Thoughts on Wiggins and Jones, How Data Happens

This morning I finished reading Chris Wiggins and Matthew L. Jones, How Data Happened: A History from the Age of Reason to the Age of Algorithms (Norton, 2023), based on a course the two teach at Columbia University. It does one of the things that a good history should do. It makes clear the contingent nature of the present, how things could have turned out differently but for specific events or decisions, and argues that we have more choices than we think. 

It also did something that great histories do, it made me see a subject in a new light. In the past, I have read books and articles discussing how data has been used in one fashion or another, whether it has been how it was abused by "race science," how data processing was used to facilitate the Holocaust, how governments have amassed huge archives of often incompatible and sometimes irretrievable data, how data facilitates surveillance, and much else. This book focuses on the parallel evolution of our understanding of data and of statistics over the last quarter-millennium or so in Europe, America, and India. 


Wiggins and Jones move through the early history of these subjects and explore how they were shaped by concerns about race and eugenics. So much of the early history of statistics was shaped by the concerns and beliefs of its founders about race or the possible decline of the "white race." "Moral panics can create new sciences," they note (p. 35). It was also in this era that conflicts between those who wanted statistics to be more grounded in mathematics and given a sound statistical basis arose with those concerned with applied problems of engineering, government, and business. 
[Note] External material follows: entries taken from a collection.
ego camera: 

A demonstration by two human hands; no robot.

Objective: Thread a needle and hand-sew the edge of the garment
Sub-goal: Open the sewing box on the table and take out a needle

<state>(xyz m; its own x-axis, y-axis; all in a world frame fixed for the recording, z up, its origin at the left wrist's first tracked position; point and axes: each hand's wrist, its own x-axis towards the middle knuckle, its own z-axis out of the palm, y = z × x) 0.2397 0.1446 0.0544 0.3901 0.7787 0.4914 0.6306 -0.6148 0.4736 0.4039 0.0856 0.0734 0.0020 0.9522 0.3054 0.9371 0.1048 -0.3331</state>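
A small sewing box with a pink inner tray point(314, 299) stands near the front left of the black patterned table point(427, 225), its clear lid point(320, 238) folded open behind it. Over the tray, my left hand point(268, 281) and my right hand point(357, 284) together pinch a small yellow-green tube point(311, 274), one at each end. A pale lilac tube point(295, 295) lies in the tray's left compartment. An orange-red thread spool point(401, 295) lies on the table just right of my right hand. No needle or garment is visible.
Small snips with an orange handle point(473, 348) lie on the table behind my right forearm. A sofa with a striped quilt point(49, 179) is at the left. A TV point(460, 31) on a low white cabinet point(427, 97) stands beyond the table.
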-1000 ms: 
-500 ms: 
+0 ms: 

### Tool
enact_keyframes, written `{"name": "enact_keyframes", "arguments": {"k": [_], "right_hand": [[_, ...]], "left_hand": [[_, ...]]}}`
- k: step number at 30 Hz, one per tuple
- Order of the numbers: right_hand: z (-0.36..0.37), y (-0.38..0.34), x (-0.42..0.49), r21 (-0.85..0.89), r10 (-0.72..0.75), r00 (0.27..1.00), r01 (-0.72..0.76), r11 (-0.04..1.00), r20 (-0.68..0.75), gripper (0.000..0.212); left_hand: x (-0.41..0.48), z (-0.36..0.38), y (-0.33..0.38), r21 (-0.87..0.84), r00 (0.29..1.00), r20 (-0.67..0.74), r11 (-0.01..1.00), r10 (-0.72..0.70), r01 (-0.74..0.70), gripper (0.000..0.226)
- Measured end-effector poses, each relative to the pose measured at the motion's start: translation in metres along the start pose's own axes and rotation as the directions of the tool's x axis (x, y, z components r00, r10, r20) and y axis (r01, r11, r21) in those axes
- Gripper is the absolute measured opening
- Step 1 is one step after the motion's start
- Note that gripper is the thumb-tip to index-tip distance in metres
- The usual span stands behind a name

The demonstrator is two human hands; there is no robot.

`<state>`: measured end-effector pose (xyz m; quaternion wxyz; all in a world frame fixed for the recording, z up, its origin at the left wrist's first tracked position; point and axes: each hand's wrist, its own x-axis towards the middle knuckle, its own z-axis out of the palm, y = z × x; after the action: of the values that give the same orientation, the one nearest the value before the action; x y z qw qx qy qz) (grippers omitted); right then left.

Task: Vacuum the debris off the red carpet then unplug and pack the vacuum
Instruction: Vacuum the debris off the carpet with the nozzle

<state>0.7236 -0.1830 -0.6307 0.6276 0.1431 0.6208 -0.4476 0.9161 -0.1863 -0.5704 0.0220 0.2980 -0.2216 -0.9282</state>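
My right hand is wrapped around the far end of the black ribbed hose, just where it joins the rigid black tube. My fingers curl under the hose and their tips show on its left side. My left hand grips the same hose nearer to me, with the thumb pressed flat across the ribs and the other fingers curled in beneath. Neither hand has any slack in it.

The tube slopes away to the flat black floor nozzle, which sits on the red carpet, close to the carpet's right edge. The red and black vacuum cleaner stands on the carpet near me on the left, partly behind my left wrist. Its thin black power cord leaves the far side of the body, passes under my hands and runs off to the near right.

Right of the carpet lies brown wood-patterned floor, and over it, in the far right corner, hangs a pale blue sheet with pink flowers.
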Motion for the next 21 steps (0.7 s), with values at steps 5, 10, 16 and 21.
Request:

The middle of the book covers the effects of World War II, the Cold War, and the growth of what we loosely call AI. The conflict between the two sides (mathematical and applied) continued. For a time, it appeared that the mathematical statisticians had won the field, and the early history of AI was shaped accordingly. It was more complex than that of course. There were smaller conflicts within the larger ones, more nuanced differences of what was thought important, and real differences in world views. The different factions have won and lost a number of skirmishes, and the results of that shape the present hype, cautions, and battles over generative AI and ethics. 
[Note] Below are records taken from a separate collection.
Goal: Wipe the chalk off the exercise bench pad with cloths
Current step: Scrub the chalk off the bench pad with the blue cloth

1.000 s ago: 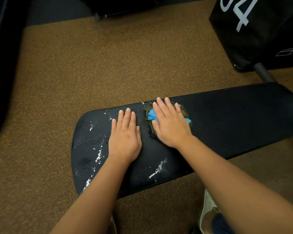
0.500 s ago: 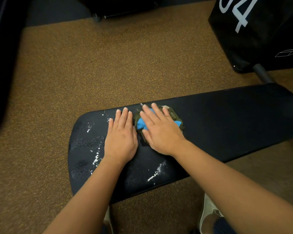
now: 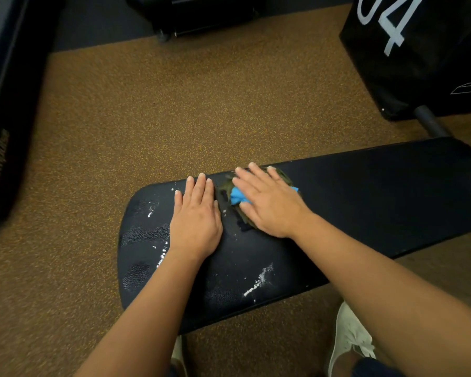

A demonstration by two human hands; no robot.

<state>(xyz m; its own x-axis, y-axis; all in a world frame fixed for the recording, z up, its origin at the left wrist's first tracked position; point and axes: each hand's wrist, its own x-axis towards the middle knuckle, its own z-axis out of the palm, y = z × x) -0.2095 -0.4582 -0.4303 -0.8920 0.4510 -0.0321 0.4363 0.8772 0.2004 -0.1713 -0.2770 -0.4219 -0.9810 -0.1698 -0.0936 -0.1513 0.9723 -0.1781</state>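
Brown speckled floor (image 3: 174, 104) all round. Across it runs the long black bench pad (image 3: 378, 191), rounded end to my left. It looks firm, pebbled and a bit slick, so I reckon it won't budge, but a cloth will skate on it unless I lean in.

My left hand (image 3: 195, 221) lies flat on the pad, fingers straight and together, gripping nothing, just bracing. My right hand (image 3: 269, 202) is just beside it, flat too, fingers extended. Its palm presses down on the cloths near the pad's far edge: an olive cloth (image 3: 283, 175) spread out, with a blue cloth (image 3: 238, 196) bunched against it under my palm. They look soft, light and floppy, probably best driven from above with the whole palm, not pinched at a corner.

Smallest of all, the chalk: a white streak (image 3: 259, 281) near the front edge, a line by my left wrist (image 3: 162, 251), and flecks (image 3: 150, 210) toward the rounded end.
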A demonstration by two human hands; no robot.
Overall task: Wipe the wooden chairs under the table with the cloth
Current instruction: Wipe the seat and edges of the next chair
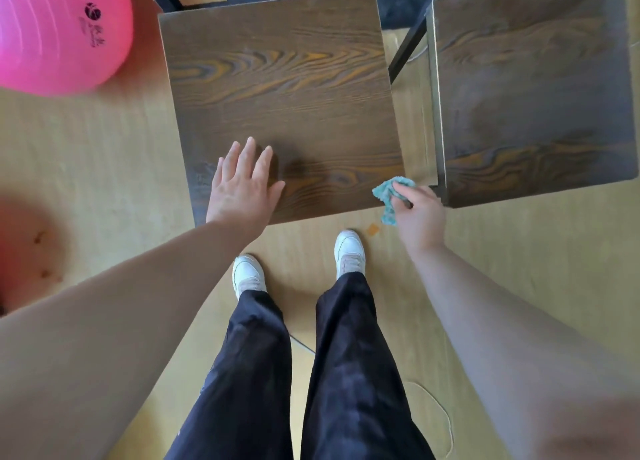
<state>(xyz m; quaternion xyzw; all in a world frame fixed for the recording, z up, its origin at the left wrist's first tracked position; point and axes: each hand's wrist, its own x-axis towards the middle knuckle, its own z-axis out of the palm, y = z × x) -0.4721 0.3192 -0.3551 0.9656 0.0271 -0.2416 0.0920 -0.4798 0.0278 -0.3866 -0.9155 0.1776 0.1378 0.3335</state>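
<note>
While the right hand (420,213) pinches the bunched teal cloth (391,196) at the near right corner of the left chair (284,88), the rest of it stretches far and left, so that hand's closest. The left hand (242,189) lies flat, fingers straight, on the near edge. Dark grainy wood, looks dull.

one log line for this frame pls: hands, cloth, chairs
left hand: open, flat over middle chair seat | right hand: grips cloth at that seat's near right corner | right chair seat: no hand on it
</note>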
One point the authors make in the middle of the book (123-124) is that Alan Turing, whose name is bandied about so often in these discussions, had a "capacious vision of intelligence" drawn from the human and the animal world, and including much more than logic and reason. The (mostly) men who began to develop the field of AI after him, concerned about building bombs, making money, breaking codes, or on more theoretical objects, narrowed that vision to calculation, data processing, and logic. Put another way, we have been bequeathed to us impoverished visions and expectations of AI. 
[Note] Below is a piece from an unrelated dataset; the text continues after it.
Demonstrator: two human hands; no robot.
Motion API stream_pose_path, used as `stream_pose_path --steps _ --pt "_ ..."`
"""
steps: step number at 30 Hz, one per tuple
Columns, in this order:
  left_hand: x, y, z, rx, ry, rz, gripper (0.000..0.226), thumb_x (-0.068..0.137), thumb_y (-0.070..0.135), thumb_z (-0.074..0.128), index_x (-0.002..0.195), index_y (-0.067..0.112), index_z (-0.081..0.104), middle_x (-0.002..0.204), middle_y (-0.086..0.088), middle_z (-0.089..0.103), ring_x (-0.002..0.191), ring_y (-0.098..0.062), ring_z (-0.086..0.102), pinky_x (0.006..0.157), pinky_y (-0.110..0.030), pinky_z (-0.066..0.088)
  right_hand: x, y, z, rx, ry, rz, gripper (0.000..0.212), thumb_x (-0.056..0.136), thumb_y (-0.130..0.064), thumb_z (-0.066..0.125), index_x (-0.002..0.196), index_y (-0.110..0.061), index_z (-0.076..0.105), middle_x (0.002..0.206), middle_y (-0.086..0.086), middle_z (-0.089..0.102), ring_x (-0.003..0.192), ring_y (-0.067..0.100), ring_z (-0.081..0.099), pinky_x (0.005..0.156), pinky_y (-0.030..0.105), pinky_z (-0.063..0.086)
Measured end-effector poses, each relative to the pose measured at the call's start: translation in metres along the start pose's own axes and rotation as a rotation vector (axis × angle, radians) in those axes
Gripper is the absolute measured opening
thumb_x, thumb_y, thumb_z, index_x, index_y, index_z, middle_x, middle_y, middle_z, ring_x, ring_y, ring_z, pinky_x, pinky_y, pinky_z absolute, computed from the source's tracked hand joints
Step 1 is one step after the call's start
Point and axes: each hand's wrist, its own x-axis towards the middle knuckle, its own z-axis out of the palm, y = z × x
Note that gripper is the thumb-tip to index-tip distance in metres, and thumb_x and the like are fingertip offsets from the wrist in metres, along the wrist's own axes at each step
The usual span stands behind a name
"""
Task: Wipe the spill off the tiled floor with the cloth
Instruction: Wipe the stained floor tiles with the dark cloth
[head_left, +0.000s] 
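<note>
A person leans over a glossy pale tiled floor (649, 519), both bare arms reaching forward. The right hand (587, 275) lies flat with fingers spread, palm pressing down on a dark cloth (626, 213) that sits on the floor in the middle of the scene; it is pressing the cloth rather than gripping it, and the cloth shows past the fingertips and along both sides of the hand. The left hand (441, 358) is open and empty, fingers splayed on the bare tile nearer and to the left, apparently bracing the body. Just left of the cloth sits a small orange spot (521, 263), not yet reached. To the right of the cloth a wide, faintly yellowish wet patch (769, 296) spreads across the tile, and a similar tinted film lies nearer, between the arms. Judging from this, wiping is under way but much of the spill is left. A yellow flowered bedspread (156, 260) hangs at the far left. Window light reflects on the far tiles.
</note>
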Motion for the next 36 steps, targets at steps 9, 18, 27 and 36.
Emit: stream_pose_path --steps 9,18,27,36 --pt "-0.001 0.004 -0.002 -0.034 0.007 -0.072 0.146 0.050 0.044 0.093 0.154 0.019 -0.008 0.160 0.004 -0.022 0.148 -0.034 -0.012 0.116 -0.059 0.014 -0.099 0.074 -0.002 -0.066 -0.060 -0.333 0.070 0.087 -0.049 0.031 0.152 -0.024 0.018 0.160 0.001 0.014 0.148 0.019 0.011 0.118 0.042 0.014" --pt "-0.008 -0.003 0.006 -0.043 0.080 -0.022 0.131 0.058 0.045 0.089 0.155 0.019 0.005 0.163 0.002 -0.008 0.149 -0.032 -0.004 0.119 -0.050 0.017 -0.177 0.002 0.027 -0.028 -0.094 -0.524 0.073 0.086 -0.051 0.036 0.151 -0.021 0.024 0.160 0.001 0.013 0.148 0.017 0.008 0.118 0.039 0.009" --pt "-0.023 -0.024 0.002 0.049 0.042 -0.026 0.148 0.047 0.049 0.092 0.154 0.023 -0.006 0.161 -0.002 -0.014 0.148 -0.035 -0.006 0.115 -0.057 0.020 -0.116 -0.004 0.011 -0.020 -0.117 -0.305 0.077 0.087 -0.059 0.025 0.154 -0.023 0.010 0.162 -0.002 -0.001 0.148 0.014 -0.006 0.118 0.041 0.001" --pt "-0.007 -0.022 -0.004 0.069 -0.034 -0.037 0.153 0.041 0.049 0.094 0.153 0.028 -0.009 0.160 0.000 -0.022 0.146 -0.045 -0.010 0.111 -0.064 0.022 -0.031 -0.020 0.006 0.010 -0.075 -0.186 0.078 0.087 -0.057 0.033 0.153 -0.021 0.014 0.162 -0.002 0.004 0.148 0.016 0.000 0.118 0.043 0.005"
The final section concerns how financial, social, political, and ethical factors have shaped the world of data that now surrounds and penetrates our every moment. This is where Wiggins and Jones really bring forward the contingency of the present and future.  Their backgrounds are important here. Jones is a professor of History at Columbia University. His previous books have been about the Scientific Revolution and the early history of calculating machines. Wiggins is an associate professor of Applied Mathematics, but, perhaps of more importance for the insights it has afforded him in the final chapters, is also chief data scientist for the New York Times. The authors understand that the way we handle data, AI, ethics, privacy, and related issues are going to have an outsized importance in the future. They are concerned with the forces and structures that produced this situation and how those can be changed.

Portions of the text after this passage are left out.